Location: Coastal Plain Soil, Water and Plant Conservation Research

Title: Biochars impact on water infiltration and water quality through a compacted subsoil layer

Author
item Novak, Jeffrey - Jeff
item Sigua, Gilbert
item Watts, Donald - Don
item Cantrell, Keri - Former ARS Employee
item Shumaker, Paul
item Szogi, Ariel
item Johnson, Mark - Environmental Protection Agency (EPA)
item Spokas, Kurt

Submitted to: Chemosphere
Publication Type: Peer Reviewed Journal
Publication Acceptance Date: 6/20/2015
Publication Date: 1/15/2016
Citation: Novak, J.M., Sigua, G.C., Watts, D.W., Cantrell, K., Shumaker, P.D., Szogi, A.A., Johnson, M., Spokas, K.A. 2016. Biochars impact on water infiltration and water quality through a compacted subsoil layer. Chemosphere. 142:160-167.
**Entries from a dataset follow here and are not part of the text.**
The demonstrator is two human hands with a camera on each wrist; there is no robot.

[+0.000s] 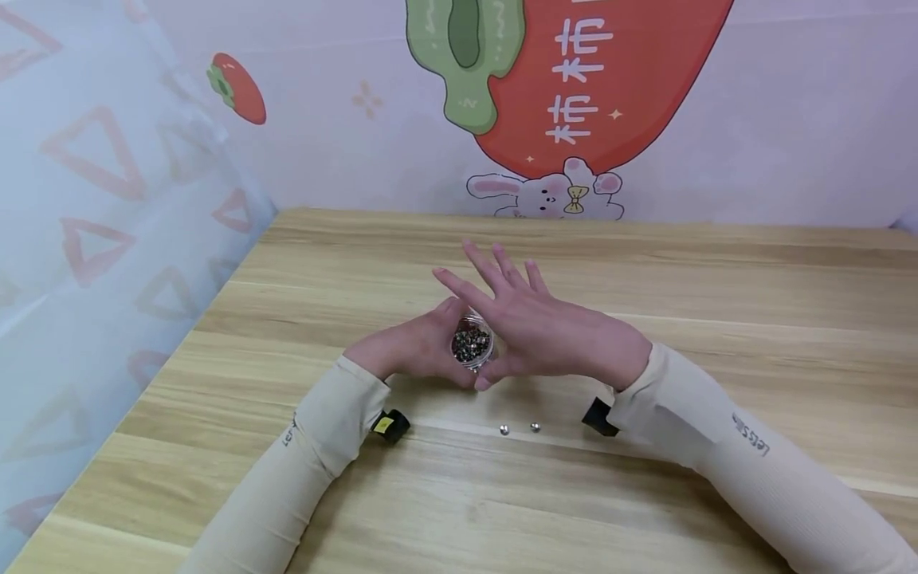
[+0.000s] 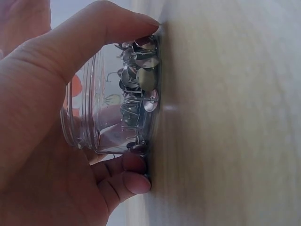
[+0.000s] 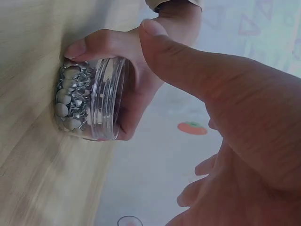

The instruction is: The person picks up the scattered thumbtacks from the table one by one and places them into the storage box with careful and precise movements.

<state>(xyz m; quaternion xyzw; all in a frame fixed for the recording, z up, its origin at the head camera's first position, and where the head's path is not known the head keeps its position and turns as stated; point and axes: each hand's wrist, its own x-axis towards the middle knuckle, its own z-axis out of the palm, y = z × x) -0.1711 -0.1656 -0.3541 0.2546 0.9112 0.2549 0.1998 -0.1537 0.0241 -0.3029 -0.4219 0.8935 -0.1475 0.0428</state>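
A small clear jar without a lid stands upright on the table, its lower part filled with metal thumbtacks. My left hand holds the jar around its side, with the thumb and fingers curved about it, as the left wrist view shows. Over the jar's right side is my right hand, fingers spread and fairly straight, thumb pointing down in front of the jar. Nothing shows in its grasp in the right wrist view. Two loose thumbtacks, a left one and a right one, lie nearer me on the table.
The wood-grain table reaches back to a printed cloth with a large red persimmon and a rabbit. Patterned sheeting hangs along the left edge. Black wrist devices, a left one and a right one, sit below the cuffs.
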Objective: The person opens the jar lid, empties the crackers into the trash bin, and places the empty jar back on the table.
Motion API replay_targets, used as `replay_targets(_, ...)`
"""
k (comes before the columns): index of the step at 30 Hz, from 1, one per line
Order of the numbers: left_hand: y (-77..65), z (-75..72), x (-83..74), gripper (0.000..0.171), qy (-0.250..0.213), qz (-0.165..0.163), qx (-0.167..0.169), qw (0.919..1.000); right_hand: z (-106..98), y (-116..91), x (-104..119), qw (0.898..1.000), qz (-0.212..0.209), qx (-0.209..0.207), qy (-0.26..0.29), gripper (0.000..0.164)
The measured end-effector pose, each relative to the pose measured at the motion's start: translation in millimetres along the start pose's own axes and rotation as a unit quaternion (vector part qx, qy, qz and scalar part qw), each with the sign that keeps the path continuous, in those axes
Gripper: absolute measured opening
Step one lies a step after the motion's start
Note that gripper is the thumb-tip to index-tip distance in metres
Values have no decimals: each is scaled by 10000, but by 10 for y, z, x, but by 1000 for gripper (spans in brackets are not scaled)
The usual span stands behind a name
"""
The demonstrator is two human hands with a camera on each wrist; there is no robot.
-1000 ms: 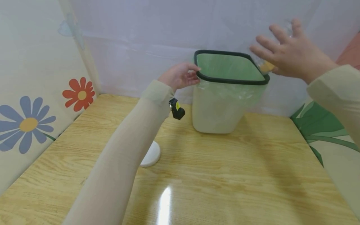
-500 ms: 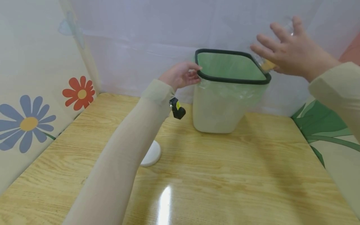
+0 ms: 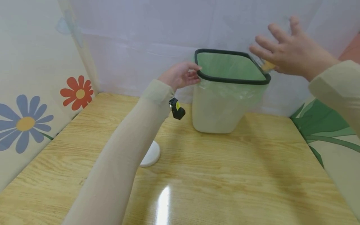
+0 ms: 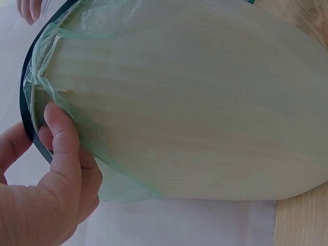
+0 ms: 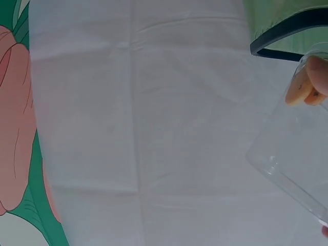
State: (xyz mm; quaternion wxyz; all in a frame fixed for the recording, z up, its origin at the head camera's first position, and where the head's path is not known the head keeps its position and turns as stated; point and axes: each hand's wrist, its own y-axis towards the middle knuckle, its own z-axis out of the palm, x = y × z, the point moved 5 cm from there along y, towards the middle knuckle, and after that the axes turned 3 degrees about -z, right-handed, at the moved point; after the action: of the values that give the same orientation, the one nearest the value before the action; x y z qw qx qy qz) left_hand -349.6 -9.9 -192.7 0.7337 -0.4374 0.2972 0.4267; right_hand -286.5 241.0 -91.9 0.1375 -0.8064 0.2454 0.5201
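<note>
My left hand (image 3: 182, 75) pinches the near left corner of the bin's dark rim, over a green bag (image 4: 95, 128) that lines the pale trash bin (image 3: 213, 109). My right hand (image 3: 289, 51) holds a clear plastic jar (image 5: 287, 159), tilted with its mouth end down by the bin's right rim. Several orange-brown pieces (image 5: 299, 87) lie in the jar's lower end, close to the thumb. In the head view the hand hides most of the jar, leaving an orange patch in sight.
A round white lid-like disc (image 3: 151, 154) lies on the wooden table (image 3: 213, 184), partly hidden by the left forearm. A white cloth (image 3: 146, 56) hangs behind the bin. Flower-printed panels (image 3: 28, 125) stand at both sides.
Both hands keep nearly the same places. The bin stays upright where it was. The right hand shifts only slightly, and the jar remains tilted at the rim.
</note>
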Motion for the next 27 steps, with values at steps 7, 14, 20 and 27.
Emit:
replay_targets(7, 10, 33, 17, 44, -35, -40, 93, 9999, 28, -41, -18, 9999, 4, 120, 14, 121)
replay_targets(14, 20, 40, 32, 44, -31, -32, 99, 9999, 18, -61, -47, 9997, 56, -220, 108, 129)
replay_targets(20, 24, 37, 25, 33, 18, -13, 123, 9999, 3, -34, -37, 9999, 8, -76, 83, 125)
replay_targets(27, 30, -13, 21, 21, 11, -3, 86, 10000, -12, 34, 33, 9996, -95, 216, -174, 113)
Interpretive Summary: Many soils in the Southeastern United States Coastal Plain region have compacted subsoil layers which limits root penetration and water movement. During drought periods, shallow roots cannot find sufficient water for transpiration which impacts crop productivity. Deep tillage practices are often used to fracture the compact subsoil layer, however, this requires large farm machinery which also consumes copious amounts of fuel. Studies have investigated improving water movement characteristics of compacted horizons with the additions of composts, peat/manures, and crop residues. Unfortunately, these amendments do not last in the hot and humid soils of the Southeastern United States. We investigated if biochar produced from pine chips, poultry litter, and blends added to columns containing a compact sandy soil layer could improve physical properties and allow faster water movement rates. This was determined by applying water to the top of the soils and measuring the amount of water moved as a function of time. Except for the biochar produced from poultry litter, all other applied biochars resulted in faster rates of water movement compared to the control. We concluded that biochars produced from pine chips and blends of pine chip and poultry litter can be a suitable amendments to improve water movement through sandy compacted soil layers.

Technical Abstract: Soils in the Southeastern United States Coastal Plain region frequently have a compacted subsoil layer, which is a barrier for water movement. Four different biochars were evaluated to increase water movement through a compacted horizon from a Norfolk soil (fine-loamy, kaolinitic, thermic, Typic Kandiudult). In addition, we also evaluated biochar effects on water quality. Biochars were produced by pyrolysis at 500° Celcius from pine chips, poultry litter feedstocks, and as blends (50:50 and 80:20) of pine chip: poultry litter. Prior to pyrolysis, the feedstocks were pelletized and sieved to > 2-millimeter pellets. Each biochar was mixed with the subsoil at 20 grams per kilogram of soil and the mixture was placed in columns. The columns were leached four times with water over 128 days of incubation. Except for the biochar produced from poultry litter, all other applied biochars resulted in significant water movement increases compared to the control. However, water movement rates in each treatment were influenced by additional water leaching. Leachates were enriched in anions and cations after addition of poultry litter biochar, however, their concentrations declined in pine chip blended biochar treatments and after multiple leaching. Adding biochars (except 100% poultry litter biochar) to a compacted subsoil layer can initially improve water movement, but, additional leaching revealed that the effect remained only for the 50:50 pine chip: poultry litter blended biochar while it declined in other biochar treatments.